Grainne Hurst, directora ejecutiva del Betting and Gaming Council (BGC), organismo que representa a la industria del juego en el Reino Unido, ha criticado duramente las inminentes subidas de impuestos al iGaming impulsadas por el gobierno laborista, calificándolas de peligrosamente contraproducentes y como un impulso al mercado negro.
En el controvertido Presupuesto de Otoño del 26 de noviembre, la cuestionada canciller Rachel Reeves anunció nuevos e importantes gravámenes sobre el juego online, supuestamente para ayudar a financiar medidas de bienestar destinadas a sacar de la pobreza a unos 500.000 niños en el Reino Unido.
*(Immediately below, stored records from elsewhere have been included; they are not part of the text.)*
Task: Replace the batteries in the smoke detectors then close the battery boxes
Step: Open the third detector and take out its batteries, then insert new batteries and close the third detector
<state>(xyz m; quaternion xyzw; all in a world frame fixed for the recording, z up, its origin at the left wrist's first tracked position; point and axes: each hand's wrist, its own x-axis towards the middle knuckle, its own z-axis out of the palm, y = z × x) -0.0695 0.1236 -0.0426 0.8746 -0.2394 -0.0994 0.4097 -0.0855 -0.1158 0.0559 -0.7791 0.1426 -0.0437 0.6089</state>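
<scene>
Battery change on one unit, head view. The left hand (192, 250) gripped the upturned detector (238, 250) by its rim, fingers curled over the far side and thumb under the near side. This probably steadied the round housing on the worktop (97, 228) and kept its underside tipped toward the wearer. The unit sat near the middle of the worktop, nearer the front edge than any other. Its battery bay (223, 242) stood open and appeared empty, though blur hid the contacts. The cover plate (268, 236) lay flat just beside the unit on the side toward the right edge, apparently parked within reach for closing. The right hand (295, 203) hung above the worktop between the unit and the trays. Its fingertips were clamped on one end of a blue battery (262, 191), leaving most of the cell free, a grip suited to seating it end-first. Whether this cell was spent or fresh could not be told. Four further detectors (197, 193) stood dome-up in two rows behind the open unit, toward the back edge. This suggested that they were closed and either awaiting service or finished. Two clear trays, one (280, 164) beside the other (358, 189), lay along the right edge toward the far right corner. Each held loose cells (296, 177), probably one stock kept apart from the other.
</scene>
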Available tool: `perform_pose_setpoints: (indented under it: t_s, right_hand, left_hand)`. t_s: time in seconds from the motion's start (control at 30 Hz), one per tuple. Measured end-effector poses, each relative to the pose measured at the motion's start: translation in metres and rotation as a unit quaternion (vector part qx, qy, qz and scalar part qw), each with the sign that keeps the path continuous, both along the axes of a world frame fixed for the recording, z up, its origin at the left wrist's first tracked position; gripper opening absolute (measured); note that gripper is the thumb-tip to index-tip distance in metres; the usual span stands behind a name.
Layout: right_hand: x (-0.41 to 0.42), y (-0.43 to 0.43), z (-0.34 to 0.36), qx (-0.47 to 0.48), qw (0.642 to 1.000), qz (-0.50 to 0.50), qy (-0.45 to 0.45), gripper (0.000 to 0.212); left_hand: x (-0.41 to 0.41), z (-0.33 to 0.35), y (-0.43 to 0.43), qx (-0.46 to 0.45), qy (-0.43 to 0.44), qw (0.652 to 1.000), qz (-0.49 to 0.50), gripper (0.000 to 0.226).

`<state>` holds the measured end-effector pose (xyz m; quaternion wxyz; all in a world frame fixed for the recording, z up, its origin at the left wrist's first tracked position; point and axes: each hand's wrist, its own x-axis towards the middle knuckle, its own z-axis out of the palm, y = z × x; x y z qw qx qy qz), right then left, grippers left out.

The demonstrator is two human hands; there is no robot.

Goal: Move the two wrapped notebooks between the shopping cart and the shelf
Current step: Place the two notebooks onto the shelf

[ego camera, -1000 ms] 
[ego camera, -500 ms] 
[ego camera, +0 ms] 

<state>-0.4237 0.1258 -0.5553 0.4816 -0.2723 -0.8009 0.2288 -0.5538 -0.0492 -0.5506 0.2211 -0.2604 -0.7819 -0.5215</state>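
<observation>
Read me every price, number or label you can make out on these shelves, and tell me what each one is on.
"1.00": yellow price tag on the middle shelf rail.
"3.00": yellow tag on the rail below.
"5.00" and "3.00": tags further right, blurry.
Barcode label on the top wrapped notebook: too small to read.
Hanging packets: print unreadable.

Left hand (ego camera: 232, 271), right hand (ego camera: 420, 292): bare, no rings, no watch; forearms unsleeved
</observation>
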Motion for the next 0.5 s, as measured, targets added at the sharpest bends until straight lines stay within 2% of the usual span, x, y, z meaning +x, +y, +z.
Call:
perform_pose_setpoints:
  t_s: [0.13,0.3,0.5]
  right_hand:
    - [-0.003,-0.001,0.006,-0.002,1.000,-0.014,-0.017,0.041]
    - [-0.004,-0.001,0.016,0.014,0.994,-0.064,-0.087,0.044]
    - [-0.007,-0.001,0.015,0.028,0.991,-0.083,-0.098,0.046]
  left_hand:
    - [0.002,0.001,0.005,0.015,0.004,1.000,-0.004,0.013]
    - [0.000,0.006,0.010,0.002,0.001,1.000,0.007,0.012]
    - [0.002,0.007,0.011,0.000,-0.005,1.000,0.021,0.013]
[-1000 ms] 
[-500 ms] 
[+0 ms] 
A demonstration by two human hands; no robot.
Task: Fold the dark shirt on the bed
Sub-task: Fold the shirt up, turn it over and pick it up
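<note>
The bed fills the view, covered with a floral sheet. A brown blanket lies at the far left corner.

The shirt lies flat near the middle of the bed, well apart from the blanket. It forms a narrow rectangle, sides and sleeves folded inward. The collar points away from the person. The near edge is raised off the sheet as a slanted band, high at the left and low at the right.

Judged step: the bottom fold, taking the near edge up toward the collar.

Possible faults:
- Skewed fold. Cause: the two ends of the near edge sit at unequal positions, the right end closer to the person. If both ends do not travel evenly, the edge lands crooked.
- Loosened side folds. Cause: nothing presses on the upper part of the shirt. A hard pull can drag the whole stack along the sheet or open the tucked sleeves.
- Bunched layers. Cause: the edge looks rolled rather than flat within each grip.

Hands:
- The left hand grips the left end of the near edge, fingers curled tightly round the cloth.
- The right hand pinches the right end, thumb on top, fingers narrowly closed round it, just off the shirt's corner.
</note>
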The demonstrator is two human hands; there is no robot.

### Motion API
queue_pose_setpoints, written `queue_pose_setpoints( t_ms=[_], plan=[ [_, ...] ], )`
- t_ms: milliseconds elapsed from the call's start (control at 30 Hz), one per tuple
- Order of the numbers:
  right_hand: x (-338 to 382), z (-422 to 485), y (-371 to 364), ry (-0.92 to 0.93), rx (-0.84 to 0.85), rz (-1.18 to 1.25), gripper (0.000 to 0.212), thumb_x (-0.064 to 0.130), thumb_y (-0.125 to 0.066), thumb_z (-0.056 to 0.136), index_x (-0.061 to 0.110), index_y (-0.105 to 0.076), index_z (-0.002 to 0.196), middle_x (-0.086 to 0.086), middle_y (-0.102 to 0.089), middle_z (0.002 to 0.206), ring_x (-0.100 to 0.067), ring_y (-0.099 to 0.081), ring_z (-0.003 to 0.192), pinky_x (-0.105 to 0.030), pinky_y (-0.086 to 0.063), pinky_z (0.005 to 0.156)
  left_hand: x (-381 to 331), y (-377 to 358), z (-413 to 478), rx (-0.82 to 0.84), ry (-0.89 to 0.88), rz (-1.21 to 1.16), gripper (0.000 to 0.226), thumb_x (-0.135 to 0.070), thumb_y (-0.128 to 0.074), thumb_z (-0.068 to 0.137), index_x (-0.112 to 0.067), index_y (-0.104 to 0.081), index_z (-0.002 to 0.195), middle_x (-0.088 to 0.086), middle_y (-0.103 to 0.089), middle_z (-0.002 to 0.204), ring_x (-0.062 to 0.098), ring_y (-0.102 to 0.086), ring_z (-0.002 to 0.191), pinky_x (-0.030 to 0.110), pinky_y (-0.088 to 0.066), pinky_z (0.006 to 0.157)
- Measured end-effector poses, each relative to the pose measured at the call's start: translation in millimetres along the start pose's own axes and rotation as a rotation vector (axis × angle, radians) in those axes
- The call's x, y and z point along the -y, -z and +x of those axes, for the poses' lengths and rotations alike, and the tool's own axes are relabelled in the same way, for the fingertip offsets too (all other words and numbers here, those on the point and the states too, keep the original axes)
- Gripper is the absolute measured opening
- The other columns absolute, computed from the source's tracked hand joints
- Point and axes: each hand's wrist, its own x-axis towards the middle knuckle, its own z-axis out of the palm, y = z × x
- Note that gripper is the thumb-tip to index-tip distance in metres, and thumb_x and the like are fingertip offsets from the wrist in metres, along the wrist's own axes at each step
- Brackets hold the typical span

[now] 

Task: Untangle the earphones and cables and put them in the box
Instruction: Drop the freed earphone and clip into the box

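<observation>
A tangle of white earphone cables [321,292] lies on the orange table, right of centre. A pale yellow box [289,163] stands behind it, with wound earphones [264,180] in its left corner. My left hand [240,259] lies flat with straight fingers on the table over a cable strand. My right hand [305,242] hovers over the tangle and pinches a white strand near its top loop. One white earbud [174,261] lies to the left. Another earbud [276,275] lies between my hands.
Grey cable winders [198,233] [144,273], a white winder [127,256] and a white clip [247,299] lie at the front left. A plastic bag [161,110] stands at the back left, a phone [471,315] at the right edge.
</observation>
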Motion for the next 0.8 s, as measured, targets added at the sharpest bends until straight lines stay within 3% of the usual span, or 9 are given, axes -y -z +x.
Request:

Pero el aumento estrella —con el impuesto al juego remoto que pasará del 21 % al 40 % este abril— solo empujará a más apostadores hacia el juego clandestino, alejándolos de los protocolos y protecciones de juego responsable y seguro y, en todo caso, podría costarle al gobierno millones en ingresos fiscales, afirmó Hurst.
Análisis de datos
Una nueva encuesta sugiere que la propia estrategia del Gobierno en materia de juego podría aumentar el mismo daño que dice querer combatir, aseguró ayer (26 de febrero) el BGC.
La organización publicó los resultados de un sondeo realizado por la firma de datos Anacta para respaldar su postura.

El estudio concluyó que:
- El 52 % de quienes apuestan cree que impuestos más altos harán más probable que los jugadores recurran a sitios no autorizados del mercado negro.
- El 66 % de los apostadores afirma que los aumentos fiscales harán que apostar y jugar sea menos entretenido.
- El 57 % considera que el juego en el Reino Unido ya está fuertemente regulado.
Protección del consumidor
Hurst afirmó: “Alrededor de 22,5 millones de adultos realizan una apuesta cada mes. Cuando se grava con más dureza a las empresas de apuestas y juego responsables y reguladas, no se reduce la demanda, simplemente se empuja a los clientes hacia el mercado negro, inseguro y no regulado.
“Los sitios de juego ilegales no pagan impuestos. No contribuyen al deporte británico. No invierten en juego más seguro y no protegen a las personas vulnerables.
“Si el Gobierno quiere crecimiento y una verdadera protección del consumidor, debe respaldar al sector regulado, no hacerlo menos competitivo frente a los criminales”.
Según estadísticas del BGC, el sector regulado del juego en Gran Bretaña sostiene 109.000 empleos, contribuye con US$9.16bn a la economía y genera US$5.39bn en ingresos fiscales, financiando desde el Servicio Nacional de Salud hasta escuelas y comunidades locales.